**YOUR INSTRUCTIONS**
Set down, word for word, each line from the top of the data through the line that has "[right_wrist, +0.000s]"; omit every picture.

*** DATA SUPPLIED Section Begins ***

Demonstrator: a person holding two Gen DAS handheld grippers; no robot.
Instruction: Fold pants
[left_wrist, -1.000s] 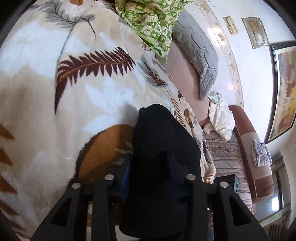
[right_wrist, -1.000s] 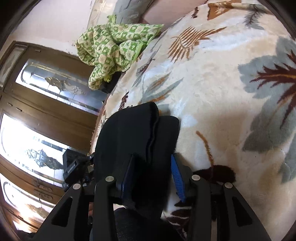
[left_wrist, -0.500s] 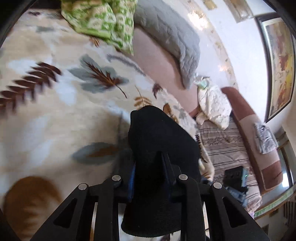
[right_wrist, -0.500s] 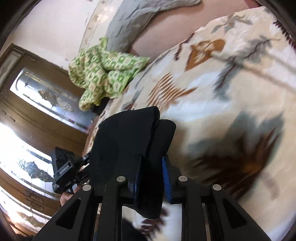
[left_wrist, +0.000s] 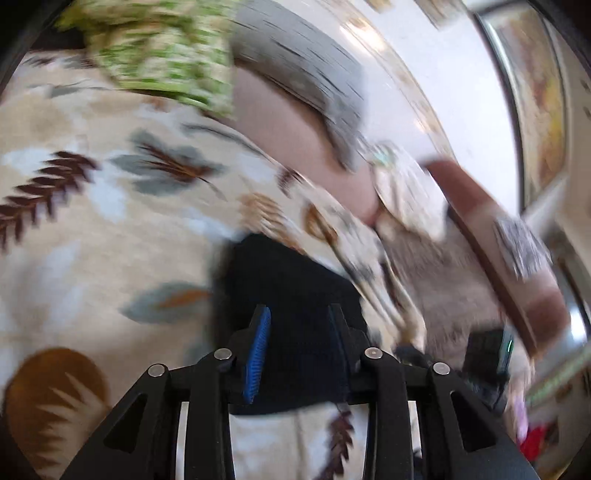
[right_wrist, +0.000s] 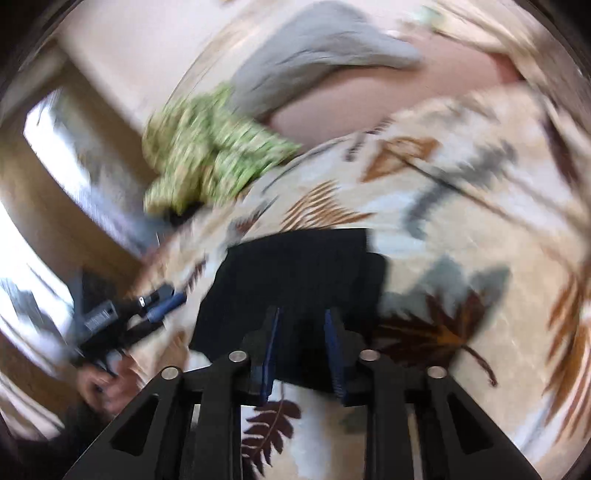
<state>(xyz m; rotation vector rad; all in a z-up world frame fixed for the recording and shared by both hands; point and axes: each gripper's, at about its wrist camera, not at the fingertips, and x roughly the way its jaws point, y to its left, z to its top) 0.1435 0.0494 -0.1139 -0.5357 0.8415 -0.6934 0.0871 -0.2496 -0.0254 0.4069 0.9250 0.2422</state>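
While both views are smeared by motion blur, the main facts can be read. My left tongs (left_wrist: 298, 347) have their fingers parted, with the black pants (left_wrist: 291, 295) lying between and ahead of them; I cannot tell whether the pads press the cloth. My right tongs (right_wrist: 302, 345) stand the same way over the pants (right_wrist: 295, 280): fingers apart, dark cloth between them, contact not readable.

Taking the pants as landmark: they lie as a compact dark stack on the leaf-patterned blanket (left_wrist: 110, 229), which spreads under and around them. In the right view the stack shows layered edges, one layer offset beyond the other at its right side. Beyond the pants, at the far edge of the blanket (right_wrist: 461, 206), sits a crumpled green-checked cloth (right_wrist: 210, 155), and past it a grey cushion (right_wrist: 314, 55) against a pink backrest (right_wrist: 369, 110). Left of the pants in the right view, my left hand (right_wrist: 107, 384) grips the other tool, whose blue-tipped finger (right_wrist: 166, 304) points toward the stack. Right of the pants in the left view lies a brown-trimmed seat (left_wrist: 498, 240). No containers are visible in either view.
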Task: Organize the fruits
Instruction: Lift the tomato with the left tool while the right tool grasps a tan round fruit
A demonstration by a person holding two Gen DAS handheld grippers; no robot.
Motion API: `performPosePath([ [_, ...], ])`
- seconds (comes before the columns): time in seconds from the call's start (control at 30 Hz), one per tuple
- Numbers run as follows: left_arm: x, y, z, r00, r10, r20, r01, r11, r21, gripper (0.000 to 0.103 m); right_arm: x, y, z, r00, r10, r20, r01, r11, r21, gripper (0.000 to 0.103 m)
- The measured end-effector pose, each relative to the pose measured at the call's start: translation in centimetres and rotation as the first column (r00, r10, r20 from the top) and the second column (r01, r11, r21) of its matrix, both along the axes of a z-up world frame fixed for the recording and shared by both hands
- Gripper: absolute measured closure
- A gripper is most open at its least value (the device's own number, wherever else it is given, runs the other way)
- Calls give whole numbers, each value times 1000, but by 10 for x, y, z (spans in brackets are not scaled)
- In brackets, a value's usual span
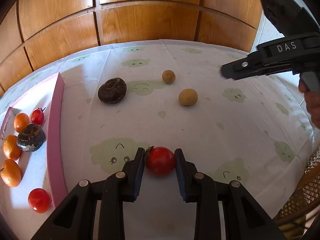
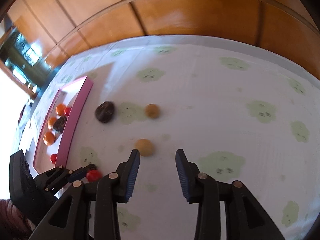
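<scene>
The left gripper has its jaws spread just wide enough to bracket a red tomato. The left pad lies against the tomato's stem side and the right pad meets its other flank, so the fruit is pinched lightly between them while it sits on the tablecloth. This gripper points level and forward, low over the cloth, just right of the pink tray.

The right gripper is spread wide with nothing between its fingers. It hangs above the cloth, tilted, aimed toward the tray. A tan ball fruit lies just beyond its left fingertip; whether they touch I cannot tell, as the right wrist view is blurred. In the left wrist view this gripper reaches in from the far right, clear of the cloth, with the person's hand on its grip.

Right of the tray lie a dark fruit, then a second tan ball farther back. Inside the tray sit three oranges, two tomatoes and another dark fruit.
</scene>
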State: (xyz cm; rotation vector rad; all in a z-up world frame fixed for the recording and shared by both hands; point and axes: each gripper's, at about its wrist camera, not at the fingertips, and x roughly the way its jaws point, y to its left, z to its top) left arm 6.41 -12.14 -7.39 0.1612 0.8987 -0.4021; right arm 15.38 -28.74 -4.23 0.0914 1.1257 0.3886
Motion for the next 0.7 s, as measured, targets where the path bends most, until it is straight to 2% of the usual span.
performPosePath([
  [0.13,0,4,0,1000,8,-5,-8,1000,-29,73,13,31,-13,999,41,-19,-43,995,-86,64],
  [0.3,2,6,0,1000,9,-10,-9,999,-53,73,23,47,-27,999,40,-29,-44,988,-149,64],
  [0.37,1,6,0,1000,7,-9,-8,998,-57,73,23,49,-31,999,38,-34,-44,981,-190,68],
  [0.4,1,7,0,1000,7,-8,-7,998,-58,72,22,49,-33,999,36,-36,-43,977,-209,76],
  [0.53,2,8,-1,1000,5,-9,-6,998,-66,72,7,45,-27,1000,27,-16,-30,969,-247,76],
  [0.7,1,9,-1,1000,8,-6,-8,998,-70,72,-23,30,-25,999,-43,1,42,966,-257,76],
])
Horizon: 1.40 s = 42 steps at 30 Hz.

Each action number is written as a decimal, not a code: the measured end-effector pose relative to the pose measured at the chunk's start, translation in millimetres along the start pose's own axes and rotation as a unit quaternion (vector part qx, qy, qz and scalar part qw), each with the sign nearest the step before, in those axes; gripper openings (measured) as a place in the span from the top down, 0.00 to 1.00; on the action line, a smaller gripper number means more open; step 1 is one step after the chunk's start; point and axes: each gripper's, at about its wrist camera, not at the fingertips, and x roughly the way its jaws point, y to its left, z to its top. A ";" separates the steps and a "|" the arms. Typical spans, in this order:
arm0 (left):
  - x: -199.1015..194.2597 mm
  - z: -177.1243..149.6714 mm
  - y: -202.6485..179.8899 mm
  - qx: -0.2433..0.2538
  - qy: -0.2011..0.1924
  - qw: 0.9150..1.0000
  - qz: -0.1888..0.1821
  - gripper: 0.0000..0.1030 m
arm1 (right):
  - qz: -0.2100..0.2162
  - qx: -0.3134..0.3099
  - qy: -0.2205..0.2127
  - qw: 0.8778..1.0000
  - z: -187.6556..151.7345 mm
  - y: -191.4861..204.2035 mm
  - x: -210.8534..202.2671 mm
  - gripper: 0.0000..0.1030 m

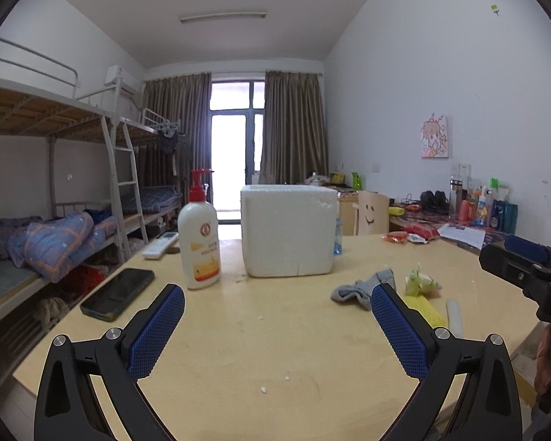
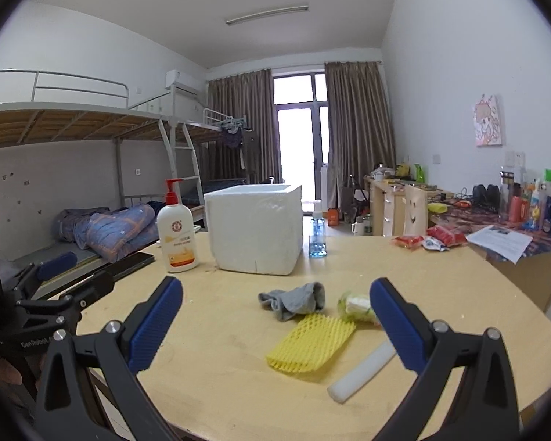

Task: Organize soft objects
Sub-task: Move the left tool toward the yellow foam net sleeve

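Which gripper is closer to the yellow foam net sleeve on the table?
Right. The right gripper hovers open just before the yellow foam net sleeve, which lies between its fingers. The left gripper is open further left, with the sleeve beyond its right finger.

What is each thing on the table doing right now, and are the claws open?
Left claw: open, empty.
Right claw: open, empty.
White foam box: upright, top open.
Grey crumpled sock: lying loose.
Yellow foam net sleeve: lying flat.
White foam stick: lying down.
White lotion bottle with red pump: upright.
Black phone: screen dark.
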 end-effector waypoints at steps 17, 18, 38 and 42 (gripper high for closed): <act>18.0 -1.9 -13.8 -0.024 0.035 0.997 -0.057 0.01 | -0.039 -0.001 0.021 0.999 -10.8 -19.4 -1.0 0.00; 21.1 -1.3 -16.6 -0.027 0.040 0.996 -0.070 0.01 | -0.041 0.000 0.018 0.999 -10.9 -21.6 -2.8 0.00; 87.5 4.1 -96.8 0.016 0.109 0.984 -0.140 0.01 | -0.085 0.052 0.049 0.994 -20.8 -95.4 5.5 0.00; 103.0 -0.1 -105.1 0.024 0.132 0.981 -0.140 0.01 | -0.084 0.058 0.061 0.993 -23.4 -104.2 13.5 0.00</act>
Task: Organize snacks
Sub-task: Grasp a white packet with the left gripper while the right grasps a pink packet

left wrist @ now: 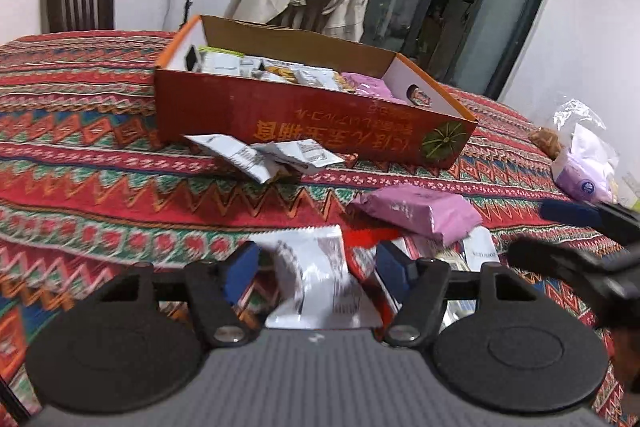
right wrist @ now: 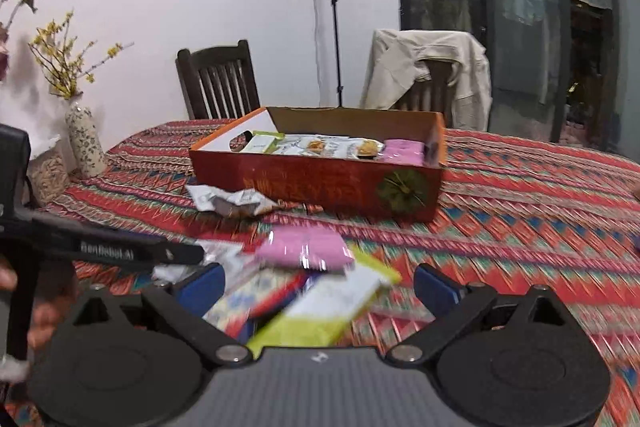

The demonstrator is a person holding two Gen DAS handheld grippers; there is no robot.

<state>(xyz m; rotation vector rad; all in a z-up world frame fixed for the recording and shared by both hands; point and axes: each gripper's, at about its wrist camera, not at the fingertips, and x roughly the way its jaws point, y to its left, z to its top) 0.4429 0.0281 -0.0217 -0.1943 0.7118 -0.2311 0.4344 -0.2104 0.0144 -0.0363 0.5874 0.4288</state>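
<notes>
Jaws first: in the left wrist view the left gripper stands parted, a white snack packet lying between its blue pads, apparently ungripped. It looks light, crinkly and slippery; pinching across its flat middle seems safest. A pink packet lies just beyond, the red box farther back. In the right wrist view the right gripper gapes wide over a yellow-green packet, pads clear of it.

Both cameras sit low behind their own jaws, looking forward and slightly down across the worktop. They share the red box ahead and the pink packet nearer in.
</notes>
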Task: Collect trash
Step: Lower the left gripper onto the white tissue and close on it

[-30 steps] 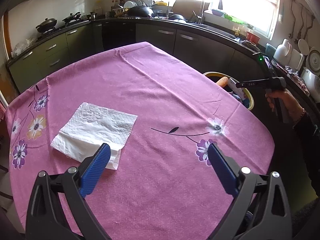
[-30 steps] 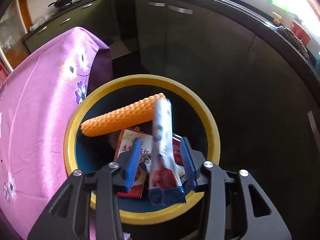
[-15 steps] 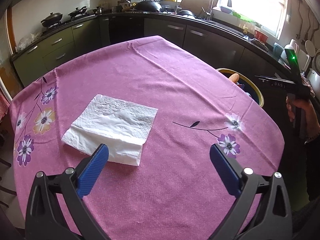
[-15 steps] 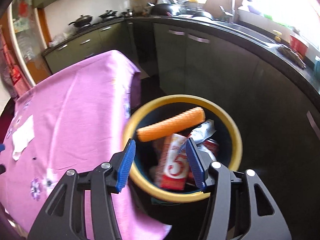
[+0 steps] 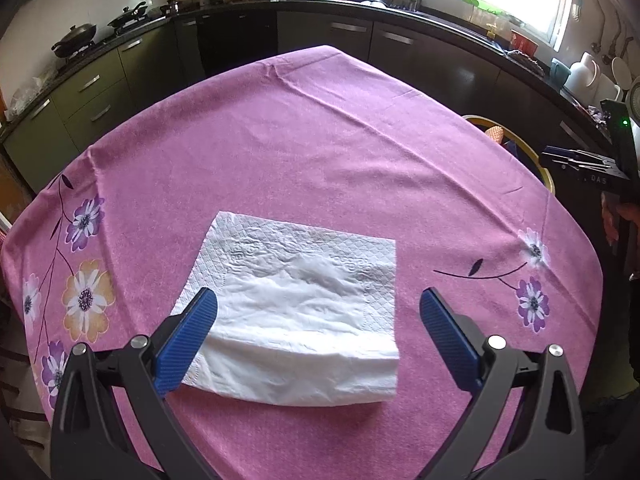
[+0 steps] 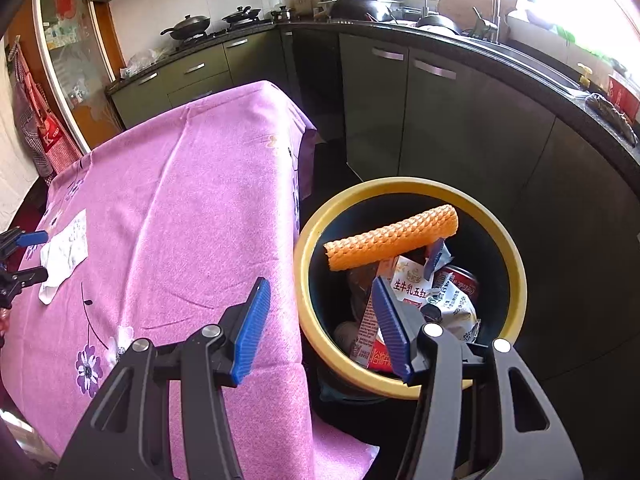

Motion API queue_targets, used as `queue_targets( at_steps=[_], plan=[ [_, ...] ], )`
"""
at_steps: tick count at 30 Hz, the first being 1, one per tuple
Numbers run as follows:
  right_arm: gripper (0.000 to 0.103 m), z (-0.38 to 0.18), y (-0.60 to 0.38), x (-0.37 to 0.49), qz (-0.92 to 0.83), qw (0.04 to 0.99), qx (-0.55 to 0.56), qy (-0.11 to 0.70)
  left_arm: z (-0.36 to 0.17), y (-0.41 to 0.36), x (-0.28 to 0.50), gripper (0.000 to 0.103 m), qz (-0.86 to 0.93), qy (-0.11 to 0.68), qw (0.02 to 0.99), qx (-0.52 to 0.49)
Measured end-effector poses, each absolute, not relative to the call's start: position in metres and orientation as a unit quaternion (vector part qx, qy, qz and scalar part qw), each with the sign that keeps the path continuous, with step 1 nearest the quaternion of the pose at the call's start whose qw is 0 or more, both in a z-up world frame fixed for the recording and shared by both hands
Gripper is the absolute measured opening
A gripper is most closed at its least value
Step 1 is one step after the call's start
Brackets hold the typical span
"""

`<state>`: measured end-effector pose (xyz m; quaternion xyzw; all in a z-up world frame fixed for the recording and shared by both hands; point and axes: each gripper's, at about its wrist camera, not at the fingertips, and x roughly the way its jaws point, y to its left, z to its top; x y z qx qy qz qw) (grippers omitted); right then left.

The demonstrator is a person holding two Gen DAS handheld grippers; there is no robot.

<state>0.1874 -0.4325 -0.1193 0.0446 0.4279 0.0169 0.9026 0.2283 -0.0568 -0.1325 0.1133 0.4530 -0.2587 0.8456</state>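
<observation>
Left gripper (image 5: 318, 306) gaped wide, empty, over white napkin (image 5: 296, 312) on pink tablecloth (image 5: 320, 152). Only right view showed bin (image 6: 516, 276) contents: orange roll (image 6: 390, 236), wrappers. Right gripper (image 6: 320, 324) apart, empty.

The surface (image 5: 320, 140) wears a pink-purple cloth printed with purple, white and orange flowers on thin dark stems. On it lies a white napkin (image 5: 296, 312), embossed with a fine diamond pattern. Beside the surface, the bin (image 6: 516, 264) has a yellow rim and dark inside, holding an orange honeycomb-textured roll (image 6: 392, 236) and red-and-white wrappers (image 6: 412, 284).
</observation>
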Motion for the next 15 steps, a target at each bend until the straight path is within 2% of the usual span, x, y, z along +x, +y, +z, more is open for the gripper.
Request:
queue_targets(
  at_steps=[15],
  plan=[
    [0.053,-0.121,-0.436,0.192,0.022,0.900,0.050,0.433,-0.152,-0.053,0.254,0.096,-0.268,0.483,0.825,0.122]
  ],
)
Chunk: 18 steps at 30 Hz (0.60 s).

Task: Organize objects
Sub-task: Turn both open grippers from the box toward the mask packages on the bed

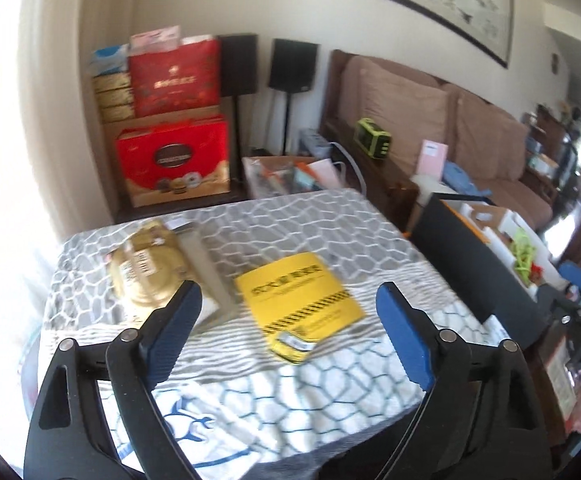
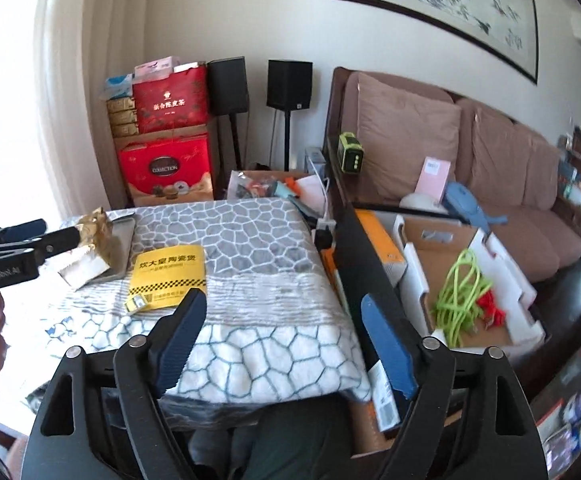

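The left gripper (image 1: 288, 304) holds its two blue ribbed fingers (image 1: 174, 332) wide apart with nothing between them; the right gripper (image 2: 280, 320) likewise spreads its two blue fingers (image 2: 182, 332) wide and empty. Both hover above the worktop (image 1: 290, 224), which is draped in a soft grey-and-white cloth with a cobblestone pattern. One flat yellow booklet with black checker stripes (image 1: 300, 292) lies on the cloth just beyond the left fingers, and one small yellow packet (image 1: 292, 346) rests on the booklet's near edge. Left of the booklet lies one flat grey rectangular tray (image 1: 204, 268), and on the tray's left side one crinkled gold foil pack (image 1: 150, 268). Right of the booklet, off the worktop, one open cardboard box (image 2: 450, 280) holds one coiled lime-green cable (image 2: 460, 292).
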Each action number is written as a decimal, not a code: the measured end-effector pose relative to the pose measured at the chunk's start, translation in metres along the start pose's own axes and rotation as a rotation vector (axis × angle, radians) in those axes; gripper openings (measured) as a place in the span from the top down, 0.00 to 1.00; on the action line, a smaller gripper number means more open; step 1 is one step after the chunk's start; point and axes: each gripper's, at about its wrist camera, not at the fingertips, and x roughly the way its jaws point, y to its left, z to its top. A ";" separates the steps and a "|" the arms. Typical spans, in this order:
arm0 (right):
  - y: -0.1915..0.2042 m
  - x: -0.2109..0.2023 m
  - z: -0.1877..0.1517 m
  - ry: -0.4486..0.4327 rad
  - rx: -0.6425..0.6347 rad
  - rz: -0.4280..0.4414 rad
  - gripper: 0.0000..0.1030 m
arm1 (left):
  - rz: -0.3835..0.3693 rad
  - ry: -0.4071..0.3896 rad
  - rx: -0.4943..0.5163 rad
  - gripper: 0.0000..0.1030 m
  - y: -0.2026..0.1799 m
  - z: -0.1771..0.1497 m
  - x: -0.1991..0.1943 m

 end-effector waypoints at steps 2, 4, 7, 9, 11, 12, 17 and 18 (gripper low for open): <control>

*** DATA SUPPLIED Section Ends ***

**SOLUTION TO THIS PROBLEM**
Demonstrator: a person holding two Gen DAS handheld grippers; no robot.
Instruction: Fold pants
[left_wrist, -1.000s] 
[right_wrist, -1.000s] 
[left_wrist, -0.500s] 
[right_wrist, -0.500s] 
[left_wrist, +0.000s] 
[right_wrist, +0.000s] 

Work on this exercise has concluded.